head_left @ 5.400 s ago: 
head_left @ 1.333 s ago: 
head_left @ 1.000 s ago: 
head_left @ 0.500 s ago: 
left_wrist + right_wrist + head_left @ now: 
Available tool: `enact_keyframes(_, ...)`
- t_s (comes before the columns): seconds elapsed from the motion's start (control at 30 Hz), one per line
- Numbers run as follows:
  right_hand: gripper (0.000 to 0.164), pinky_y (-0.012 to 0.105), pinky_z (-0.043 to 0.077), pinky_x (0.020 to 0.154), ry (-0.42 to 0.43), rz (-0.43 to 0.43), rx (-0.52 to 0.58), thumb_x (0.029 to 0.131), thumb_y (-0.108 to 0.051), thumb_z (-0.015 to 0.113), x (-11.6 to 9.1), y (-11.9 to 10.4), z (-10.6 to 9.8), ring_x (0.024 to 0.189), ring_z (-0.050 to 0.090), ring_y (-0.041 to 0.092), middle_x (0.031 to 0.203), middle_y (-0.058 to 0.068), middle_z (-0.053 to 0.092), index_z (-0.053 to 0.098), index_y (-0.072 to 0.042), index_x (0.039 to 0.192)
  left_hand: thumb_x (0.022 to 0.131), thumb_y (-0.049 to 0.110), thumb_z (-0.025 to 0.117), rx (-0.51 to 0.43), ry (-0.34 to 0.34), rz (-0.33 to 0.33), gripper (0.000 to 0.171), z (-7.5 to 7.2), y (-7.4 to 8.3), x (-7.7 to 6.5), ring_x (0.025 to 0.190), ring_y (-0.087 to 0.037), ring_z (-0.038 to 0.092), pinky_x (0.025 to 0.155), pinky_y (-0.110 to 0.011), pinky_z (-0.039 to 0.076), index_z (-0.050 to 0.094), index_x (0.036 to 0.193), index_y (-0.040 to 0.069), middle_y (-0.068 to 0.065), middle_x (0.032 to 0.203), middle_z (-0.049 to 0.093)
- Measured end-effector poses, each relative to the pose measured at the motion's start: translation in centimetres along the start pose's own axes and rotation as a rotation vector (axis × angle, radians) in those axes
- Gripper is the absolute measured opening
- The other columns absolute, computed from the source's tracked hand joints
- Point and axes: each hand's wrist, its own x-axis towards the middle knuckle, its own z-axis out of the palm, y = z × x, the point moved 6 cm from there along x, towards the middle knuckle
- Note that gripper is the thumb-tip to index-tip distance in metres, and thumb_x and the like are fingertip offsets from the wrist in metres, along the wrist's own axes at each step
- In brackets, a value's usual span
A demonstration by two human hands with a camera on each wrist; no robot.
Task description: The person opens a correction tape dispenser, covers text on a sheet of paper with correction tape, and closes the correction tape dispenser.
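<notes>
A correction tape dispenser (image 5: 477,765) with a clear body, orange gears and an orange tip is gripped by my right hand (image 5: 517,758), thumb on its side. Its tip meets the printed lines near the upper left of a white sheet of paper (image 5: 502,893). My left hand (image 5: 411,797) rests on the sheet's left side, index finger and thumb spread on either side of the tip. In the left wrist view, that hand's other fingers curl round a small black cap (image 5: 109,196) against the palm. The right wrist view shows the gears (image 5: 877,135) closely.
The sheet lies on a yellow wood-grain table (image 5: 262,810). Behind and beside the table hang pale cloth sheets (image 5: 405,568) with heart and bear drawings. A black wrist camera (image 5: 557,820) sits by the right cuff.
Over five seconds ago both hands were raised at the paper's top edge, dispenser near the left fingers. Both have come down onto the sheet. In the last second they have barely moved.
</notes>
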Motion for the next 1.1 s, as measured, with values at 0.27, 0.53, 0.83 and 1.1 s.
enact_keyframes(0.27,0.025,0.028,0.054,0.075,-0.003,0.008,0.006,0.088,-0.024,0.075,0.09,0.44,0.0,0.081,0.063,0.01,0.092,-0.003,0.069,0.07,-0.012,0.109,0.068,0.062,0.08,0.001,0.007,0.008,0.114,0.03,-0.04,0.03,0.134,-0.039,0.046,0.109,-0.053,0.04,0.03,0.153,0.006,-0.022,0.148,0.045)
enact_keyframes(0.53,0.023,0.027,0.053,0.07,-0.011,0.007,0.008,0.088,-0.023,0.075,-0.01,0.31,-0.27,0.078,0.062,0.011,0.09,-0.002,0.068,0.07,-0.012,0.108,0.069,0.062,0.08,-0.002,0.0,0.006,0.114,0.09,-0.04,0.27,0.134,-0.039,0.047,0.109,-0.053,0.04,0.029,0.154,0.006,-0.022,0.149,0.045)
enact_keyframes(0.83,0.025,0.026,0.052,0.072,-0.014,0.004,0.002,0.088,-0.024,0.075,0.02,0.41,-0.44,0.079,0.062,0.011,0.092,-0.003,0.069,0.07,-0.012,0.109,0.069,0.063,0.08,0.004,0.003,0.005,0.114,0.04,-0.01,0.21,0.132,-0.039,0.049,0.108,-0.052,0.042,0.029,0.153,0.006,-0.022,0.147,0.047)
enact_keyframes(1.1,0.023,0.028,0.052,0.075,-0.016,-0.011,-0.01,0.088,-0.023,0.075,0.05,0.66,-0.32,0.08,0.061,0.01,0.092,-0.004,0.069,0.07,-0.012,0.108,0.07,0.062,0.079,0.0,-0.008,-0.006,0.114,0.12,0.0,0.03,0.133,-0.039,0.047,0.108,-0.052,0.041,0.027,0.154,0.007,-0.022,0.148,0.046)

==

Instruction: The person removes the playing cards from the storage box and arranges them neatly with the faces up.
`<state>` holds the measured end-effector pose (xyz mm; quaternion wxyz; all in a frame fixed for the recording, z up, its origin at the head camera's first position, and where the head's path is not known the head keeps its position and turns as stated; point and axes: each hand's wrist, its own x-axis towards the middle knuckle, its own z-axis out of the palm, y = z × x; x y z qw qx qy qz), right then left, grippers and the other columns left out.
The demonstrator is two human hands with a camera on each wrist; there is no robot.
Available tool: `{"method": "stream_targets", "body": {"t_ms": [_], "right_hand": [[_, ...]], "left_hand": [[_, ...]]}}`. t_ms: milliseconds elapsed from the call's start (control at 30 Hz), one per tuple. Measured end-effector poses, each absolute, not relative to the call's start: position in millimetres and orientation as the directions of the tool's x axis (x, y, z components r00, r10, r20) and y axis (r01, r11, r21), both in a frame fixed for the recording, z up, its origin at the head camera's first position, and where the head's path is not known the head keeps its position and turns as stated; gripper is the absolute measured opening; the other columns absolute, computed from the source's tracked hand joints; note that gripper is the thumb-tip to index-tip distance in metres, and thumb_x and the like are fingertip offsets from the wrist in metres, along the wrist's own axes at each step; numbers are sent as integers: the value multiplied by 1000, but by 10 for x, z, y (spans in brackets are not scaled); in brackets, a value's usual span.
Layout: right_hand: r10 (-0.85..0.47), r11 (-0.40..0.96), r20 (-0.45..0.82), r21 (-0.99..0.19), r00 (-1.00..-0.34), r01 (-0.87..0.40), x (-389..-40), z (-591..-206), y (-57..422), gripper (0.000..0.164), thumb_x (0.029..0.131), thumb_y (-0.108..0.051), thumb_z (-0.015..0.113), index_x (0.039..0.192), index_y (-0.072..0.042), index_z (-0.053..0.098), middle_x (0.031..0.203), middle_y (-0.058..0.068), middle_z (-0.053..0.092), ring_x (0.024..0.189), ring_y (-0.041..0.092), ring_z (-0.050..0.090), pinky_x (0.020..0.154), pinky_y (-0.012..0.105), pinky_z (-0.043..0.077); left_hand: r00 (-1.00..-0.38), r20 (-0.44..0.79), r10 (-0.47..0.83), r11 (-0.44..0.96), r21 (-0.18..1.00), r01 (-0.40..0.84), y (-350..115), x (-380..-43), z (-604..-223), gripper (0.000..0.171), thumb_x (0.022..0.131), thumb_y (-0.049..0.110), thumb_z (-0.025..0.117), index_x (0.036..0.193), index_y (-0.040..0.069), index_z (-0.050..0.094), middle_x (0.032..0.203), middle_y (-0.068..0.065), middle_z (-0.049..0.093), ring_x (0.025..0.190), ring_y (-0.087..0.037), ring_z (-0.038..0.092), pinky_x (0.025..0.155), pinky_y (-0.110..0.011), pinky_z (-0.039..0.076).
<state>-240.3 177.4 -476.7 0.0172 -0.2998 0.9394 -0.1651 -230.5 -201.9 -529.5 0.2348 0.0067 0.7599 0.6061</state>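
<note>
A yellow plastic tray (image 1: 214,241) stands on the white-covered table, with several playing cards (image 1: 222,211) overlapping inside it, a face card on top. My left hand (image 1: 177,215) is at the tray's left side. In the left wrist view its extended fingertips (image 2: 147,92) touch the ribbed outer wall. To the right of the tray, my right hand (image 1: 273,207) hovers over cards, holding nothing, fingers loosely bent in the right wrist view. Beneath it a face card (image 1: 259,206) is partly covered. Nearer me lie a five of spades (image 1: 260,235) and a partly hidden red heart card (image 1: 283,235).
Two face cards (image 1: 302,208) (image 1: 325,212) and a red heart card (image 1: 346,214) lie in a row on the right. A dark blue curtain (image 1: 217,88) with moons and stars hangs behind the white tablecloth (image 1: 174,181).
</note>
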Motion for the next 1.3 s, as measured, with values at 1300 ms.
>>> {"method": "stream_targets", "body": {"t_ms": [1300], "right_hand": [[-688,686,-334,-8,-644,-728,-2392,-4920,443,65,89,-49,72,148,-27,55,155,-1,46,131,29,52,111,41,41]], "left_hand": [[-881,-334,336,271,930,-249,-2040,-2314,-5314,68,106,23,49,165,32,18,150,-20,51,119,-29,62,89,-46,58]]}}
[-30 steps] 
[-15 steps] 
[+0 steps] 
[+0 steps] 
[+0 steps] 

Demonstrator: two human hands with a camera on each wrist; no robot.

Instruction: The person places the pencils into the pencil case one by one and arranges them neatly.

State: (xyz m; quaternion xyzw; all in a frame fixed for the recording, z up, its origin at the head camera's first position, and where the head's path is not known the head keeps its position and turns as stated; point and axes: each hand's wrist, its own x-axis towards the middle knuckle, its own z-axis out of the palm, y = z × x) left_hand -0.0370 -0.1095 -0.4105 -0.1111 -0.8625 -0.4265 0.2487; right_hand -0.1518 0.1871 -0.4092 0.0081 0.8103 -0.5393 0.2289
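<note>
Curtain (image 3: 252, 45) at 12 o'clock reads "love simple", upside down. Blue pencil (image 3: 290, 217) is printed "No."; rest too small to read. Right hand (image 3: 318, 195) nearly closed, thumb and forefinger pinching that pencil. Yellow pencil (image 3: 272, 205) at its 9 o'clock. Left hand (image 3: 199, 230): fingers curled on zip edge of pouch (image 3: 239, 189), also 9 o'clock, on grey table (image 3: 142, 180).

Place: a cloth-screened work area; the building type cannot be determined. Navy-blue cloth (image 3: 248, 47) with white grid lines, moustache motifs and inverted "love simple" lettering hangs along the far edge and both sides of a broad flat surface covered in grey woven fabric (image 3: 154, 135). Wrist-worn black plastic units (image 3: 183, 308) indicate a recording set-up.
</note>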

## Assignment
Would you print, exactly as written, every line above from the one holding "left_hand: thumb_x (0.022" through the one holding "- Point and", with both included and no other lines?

## Answer space
  left_hand: thumb_x (0.022 to 0.131), thumb_y (-0.049 to 0.110), thumb_z (-0.025 to 0.117), rx (-0.51 to 0.43), ry (-0.34 to 0.34), rz (-0.33 to 0.33), gripper (0.000 to 0.171), z (-7.5 to 7.2), y (-7.4 to 8.3), x (-7.7 to 6.5), ring_x (0.025 to 0.190), ring_y (-0.087 to 0.037), ring_z (-0.038 to 0.092), pinky_x (0.025 to 0.155), pinky_y (-0.110 to 0.011), pinky_z (-0.039 to 0.076), index_z (-0.050 to 0.094), index_x (0.036 to 0.193), index_y (-0.040 to 0.069), middle_y (-0.068 to 0.065), middle_x (0.032 to 0.203), middle_z (-0.049 to 0.093)
- Measured end-effector poses, each relative to the pose measured at the motion's start: translation in centimetres along the start pose's own axes and rotation as a rotation vector (axis × angle, radians) in those axes
- Gripper is the absolute measured opening
- The other columns absolute, computed from the source's tracked hand joints
- Point and axes: each hand's wrist, its own x-axis towards the middle knuckle, its own z-axis out of the palm, y = z × x, the point moved 6 cm from there along x, towards the middle knuckle

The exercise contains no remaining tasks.